• Assignment: The output must be exactly the lines from the "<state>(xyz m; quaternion" line through the end of the listing below, with no picture included.

=-=-=

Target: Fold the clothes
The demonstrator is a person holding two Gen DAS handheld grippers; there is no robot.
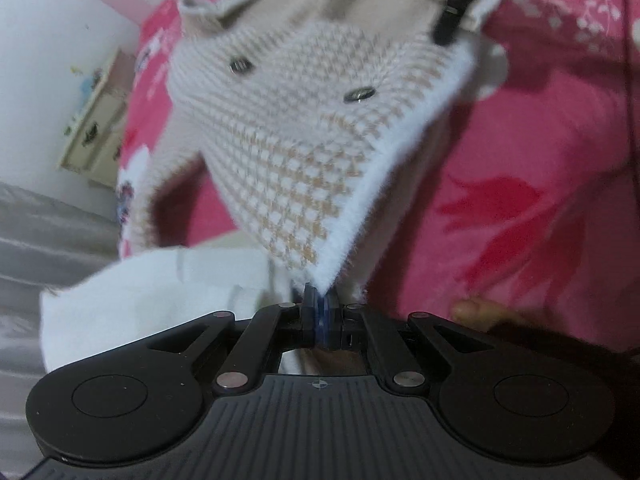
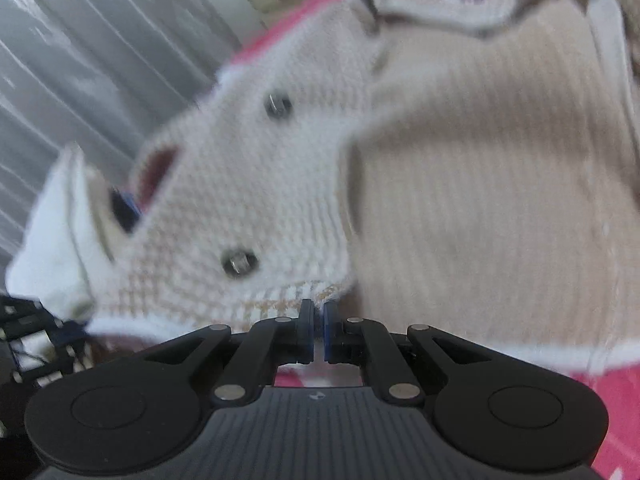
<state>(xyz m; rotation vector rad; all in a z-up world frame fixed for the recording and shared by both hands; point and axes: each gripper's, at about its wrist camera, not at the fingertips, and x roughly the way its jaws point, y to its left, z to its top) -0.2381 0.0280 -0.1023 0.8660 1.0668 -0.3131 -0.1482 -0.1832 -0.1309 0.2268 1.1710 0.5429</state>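
Left gripper [image 1: 320, 300] and right gripper [image 2: 319, 312] each clamped on knit cardigan [image 1: 304, 128] hem corners, length away toward collar.

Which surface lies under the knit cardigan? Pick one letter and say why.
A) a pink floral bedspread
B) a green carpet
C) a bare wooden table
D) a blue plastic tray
A: the pink floral bedspread spreads out beneath and beside the cream checked cardigan, whose corner the left tool pinches.
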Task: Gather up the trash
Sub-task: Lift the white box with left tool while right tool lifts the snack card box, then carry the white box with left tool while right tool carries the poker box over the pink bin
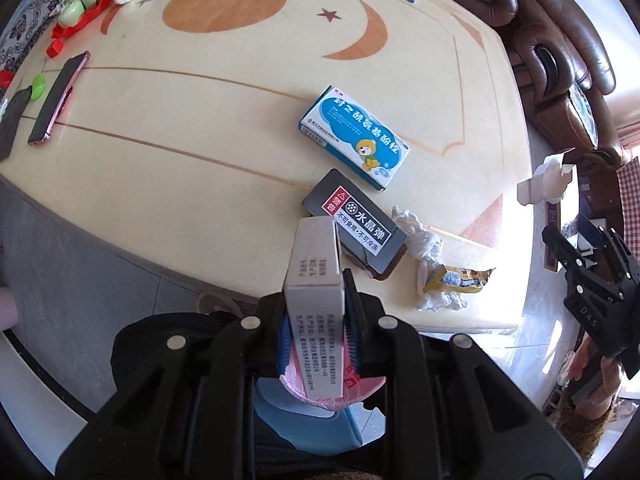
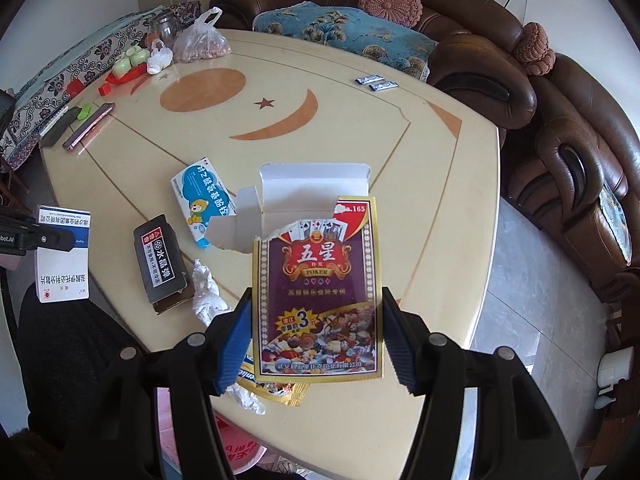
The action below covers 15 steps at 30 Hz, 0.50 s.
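My left gripper (image 1: pixel 316 320) is shut on a white medicine box (image 1: pixel 316 280), held upright off the table's near edge; the box also shows in the right wrist view (image 2: pixel 62 256). My right gripper (image 2: pixel 316 340) is shut on a torn purple poker card box (image 2: pixel 320 292), held above the table. On the cream table (image 1: pixel 200 120) lie a blue medicine box (image 1: pixel 356 138), a black box (image 1: pixel 356 224), crumpled white tissue (image 1: pixel 424 248) and a yellow wrapper (image 1: pixel 460 278). A pink bin (image 1: pixel 332 392) sits below my left gripper.
A phone (image 1: pixel 58 100), green and red items (image 1: pixel 80 4) and a plastic bag (image 2: pixel 200 40) sit at the table's far left. Two small sachets (image 2: pixel 376 82) lie at the far edge. A brown sofa (image 2: pixel 560 140) wraps the right side.
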Tool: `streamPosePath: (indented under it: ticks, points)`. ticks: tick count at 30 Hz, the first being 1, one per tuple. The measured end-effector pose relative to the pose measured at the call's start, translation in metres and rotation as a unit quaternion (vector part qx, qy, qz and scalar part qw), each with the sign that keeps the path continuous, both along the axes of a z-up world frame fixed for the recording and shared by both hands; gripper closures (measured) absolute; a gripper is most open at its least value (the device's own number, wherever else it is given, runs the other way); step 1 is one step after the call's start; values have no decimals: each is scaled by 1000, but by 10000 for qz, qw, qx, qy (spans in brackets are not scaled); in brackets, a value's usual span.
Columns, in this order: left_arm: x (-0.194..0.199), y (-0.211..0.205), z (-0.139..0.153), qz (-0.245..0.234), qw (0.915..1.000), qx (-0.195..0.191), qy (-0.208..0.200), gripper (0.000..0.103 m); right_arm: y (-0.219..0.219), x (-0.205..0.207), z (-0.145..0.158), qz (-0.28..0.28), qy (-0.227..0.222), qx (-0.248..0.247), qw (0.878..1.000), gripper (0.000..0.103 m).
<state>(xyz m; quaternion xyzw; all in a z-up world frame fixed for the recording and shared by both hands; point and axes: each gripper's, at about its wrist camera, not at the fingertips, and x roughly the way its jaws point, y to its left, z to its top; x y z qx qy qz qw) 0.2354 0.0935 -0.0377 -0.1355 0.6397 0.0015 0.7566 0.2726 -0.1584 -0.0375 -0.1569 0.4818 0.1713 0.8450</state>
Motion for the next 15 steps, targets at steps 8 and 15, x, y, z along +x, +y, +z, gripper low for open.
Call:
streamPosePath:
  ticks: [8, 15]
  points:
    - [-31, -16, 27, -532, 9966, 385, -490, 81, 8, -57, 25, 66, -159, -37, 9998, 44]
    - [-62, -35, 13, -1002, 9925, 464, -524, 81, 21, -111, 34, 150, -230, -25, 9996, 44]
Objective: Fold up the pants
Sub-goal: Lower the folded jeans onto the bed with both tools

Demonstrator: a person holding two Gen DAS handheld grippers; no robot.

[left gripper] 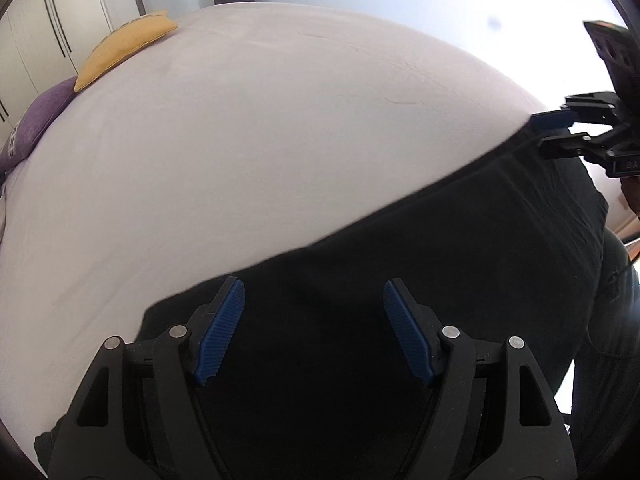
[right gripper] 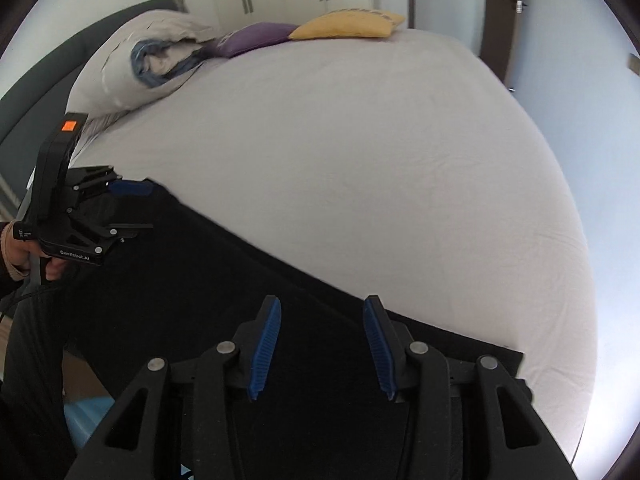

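Yellow cushion (right gripper: 348,24) beside purple cushion (right gripper: 256,38)

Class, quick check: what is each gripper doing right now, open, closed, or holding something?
Left gripper: open, poised over the black pants, gripping nothing.
Right gripper: open, also over the pants, gripping nothing.

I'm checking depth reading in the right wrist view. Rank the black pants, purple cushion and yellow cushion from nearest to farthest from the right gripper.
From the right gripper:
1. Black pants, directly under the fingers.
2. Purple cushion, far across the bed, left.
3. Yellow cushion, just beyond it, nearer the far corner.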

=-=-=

• Task response:
<state>(xyz m; quaternion xyzw; all in a z-up world frame fixed for the recording and shared by both hands; point and axes: each gripper's, at about its wrist camera, not at the fingertips, and x roughly the way its jaws point, y to its left, z to its top; x y z qx qy qz qw) 0.2354 0.0935 -0.0377 -0.1355 0.6397 0.0015 0.7566 0.2726 -0.1584 -0.0375 -0.1569 0.4818 0.1713 0.8450</state>
Motion for the next 15 steps, targets at steps 8 and 15, x, y, z along +x, +y, +z, gripper low for open.
Call:
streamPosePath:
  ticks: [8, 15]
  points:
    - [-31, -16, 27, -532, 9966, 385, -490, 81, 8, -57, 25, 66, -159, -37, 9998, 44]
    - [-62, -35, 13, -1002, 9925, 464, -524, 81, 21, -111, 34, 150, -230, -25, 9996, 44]
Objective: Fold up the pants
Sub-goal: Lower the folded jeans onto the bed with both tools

Demonstrator: a person holding two Gen DAS handheld grippers; no robot.

[left gripper] 
[right gripper] 

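Yellow cushion (right gripper: 348,24) beside purple cushion (right gripper: 256,38)

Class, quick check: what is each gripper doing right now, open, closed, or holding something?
Left gripper: open, poised over the black pants, gripping nothing.
Right gripper: open, also over the pants, gripping nothing.

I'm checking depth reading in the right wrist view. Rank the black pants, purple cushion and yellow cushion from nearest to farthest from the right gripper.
From the right gripper:
1. Black pants, directly under the fingers.
2. Purple cushion, far across the bed, left.
3. Yellow cushion, just beyond it, nearer the far corner.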

Nothing else goes in the answer.